Pire que le coronavirus ?

Publié le par M.T

Ce n’est pas le coronavirus qui anéantira nos démocraties. Non. Même s’il laissera derrière lui des stigmates, plus ou moins douloureuses, physiquement, psychologiquement, ou encore économiquement. Oui, on en meurt. Oui, on en souffre. Et le prix à payer sera lourd. Mais l’humanité lui survivra. Ce virus qui ébranle la planète dans tous ces recoins n’a pas un tel pouvoir de destruction massive qu’il nous effacerait tous. Non. On lui résistera.

 

En revanche, il est un mal plus insidieux, plus contagieux et plus destructeur que le Covid-19. Un mal qui se développe depuis bien plus longtemps et qui est en train d’exploser dans tout le globe. Un mal qui se répand en nous sans qu’on y prête garde et qui nous détruit à petits feux.

 

Je parle de la polémique, dans sa forme la plus aigüe.

 

Ses symptômes ? Une cacophonie généralisée et abêtissante où chacun se gargarise de sa propre opinion et qui altère durablement notre capacité d’analyse.

 

Sa transmission ? Les réseaux sociaux dans lesquels transitent les égos les plus surdimensionnés.

 

Le nombre de cas ? Innombrable et en exponentielle augmentation.

 

Y a-t-il des personnes à risque de développer une forme plus sévère de la maladie ? En fait, et c’est bien là le pire, personne n’est à l’abri de graves complications. Vous, moi, bref, tout le monde risque de développer, à plus ou moins court terme, une forme délétère de cette maladie.

 

Ses conséquences ? Un symptôme irréversible d’intolérance. La bienveillance disparaît ainsi que l’empathie, emportant dans leur tourmente toute notion de tolérance. Les échanges ne sont plus là pour l’argument mais pour l’injonction.

 

Comment savoir si on en est atteint et à quel stade ? Tout d’abord, on commence par ressentir une simple curiosité fébrile qui nous fait lire tout et n’importe quoi. Puis, par un mécanisme de saturation doublé d’une dose d’auto-conviction, l’opinion ainsi établie coupe nos transmetteurs vers l’intelligence. On est alors submergé par un afflux rageur et souvent de forme colérique qui nous pousse à vouloir imposer notre propre vision.
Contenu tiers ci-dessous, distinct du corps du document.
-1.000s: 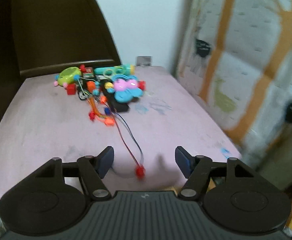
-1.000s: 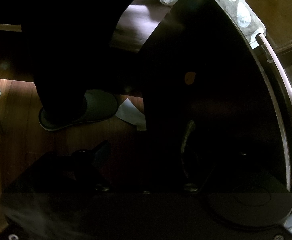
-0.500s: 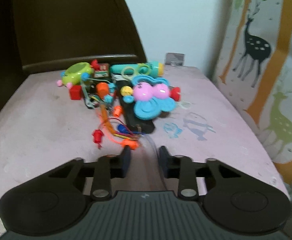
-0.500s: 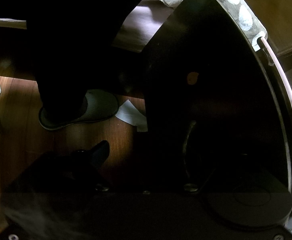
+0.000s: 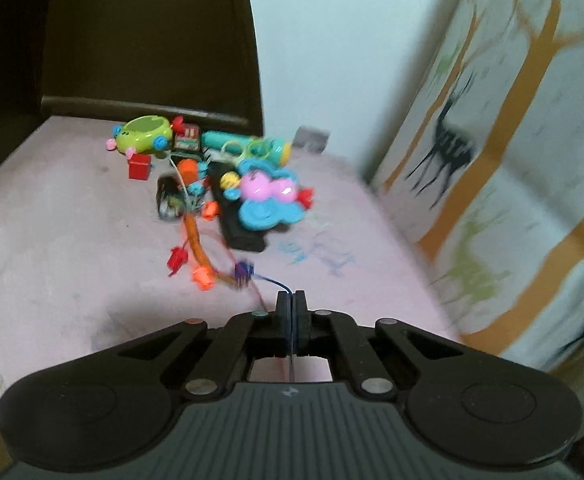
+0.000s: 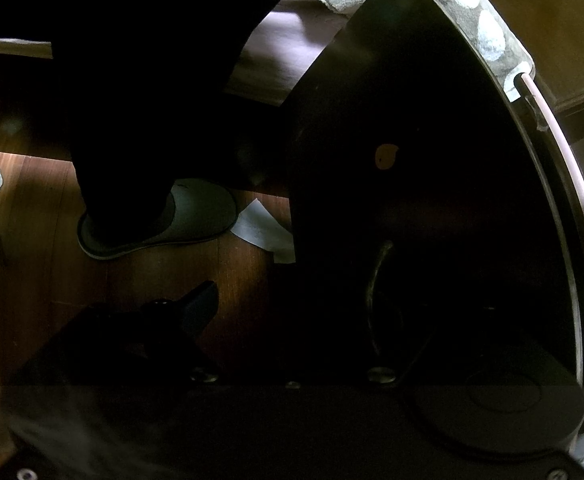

Parfois, on a remarqué que cela pouvait occasionner des troubles de la vue poussant certains à voir jaune ou bien rouge, selon les individus. En phase aigüe, les démonstrations certifiées, les applications savantes, juste le bon sens sont balayés par la conviction d’avoir raison. Et peu importe si cela est vrai. Cela est. On va alors ressentir l’urgence de le clamer haut et fort. On a alors atteint la phase critique de la polémique.

 

Le degré d’intelligence a chuté. Le système immunitaire de la réflexion est anéanti. Le taux d’écoute est au plus bas. On peut, dans des cas extrêmes, rencontré les symptômes similaires à ceux d’un delirium tremens qui nous feront prendre nos vessies pour des lanternes.

 

Maintenant, faute de mesures de prévention solides telles que « se renseigner » « vérifier » « s’informer dans son spectre le plus large » , existe-il un remède ? Difficile à dire tant la guérison est incertaine et les taux de rechutes multiples. Pour cela, il faudrait se poser, s’écouter, discuter et non imposer, et surtout, molécule de plus en plus rare, faire preuve d’honnêteté. Reconnaître ses excès et ses erreurs.

 

Autant dire que le vaccin n’est pas prêt de voir le jour, ni même d’entrer dans sa phase de tests. La polémique en milieu stérile a donc encore de beau jour devant elle et on n’est pas près de s’en débarrasser.